Higashiura Rei, Sakakibara Yuko, Ishida Hisashi, Hasegawa Hiroko, Tanaka Satoshi, Fukutake Nobuyasu, Yamamoto Shunsuke, Sakamori Ryotaro, Mori Kiyoshi, Mita Eiji
Department of Gastroenterology and Hepatology, National Hospital Organization Osaka National Hospital.
Department of Gastroenterology and Hepatology, Ikeda City Hospital.
Nihon Shokakibyo Gakkai Zasshi. 2023;120(8):671-679. doi: 10.11405/nisshoshi.120.671.

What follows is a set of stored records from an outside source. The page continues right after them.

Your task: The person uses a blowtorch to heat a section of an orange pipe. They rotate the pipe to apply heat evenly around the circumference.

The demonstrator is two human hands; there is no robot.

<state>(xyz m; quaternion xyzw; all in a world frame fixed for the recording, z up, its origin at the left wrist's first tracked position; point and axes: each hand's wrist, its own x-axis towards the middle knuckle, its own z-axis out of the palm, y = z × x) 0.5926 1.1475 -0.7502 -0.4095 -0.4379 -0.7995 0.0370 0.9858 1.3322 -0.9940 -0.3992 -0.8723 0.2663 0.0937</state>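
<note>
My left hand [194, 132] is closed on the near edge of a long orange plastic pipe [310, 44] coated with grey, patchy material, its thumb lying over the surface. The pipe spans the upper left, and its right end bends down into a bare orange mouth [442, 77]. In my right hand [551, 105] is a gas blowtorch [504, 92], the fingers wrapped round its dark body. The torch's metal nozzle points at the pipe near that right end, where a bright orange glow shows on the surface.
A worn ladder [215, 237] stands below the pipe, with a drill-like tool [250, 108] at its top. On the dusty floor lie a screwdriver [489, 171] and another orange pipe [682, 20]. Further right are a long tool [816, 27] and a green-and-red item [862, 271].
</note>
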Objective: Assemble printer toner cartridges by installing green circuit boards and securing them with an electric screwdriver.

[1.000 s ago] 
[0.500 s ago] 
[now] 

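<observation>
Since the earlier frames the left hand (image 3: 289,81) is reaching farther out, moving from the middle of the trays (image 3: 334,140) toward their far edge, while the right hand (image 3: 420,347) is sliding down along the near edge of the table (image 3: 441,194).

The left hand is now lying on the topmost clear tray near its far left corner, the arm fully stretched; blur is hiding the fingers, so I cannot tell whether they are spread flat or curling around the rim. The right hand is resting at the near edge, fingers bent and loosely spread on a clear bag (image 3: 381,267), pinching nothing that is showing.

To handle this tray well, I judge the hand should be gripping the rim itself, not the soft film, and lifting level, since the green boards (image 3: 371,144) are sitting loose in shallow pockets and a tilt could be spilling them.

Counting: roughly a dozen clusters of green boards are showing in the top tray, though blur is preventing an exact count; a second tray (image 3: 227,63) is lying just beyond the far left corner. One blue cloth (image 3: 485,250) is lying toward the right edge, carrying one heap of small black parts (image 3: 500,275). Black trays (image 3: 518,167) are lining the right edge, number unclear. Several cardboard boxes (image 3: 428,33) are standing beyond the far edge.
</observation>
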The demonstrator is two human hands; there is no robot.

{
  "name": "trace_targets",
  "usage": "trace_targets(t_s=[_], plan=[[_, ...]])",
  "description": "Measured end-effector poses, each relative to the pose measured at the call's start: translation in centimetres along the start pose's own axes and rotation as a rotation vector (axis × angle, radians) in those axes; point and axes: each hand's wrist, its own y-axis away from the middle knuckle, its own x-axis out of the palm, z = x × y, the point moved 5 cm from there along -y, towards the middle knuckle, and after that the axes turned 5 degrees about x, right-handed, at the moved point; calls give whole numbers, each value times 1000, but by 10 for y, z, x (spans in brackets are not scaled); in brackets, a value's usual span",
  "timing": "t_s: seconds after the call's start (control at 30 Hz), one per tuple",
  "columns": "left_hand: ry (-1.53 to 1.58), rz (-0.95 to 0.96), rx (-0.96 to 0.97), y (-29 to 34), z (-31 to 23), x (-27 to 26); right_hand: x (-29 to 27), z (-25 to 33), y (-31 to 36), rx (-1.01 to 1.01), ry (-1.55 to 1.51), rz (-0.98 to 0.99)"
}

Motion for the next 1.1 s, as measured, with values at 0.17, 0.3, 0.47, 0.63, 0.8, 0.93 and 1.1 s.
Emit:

In recent years, with the rising incidence of patients having long-term Crohn's disease, there has been an increase in the number of reports of carcinogenesis from dysplasia with chronic inflammation as the primary pathogenic factor. We hereby report a case of multiple metastases that appeared 5 years after surgery, in a patient with rectal cancer who had Crohn's disease. A man in his 50s was diagnosed with Crohn's disease which affected his small and large intestines 21 years back. The patient was being treated with oral steroids, 5-aminosalicylic acid, and modified nutrition. Infliximab was added to the treatment after it was introduced 11 years ago. He also had a history of rectal cancer and had undergone surgery for the same 5 years back. He was diagnosed with stage II cancer, and had not received any adjuvant chemotherapy. However, 5 years after surgery, multiple metastases recurred, and chemotherapy with mFOLFOX6 was administered. Additionally, for treating his Crohn's disease, which was also active, infliximab was changed to vedolizumab;however, the patient died a year later. Colorectal cancer accompanied with Crohn's disease has a higher risk of developing metastasis and is associated with poorer prognosis as compared to the noncomplicated colorectal cancer. Regarding treatment modalities, while searching for multidisciplinary treatment methods centered on surgical treatment in collaboration with medical oncologists and radiologists, the safety of treatment for Crohn's disease in patients with cancer must be borne in mind. The rising prevalence of cases of colorectal cancer with Crohn's disease is expected to lead to the formulation of specialized diagnostic and treatment strategies for these patients.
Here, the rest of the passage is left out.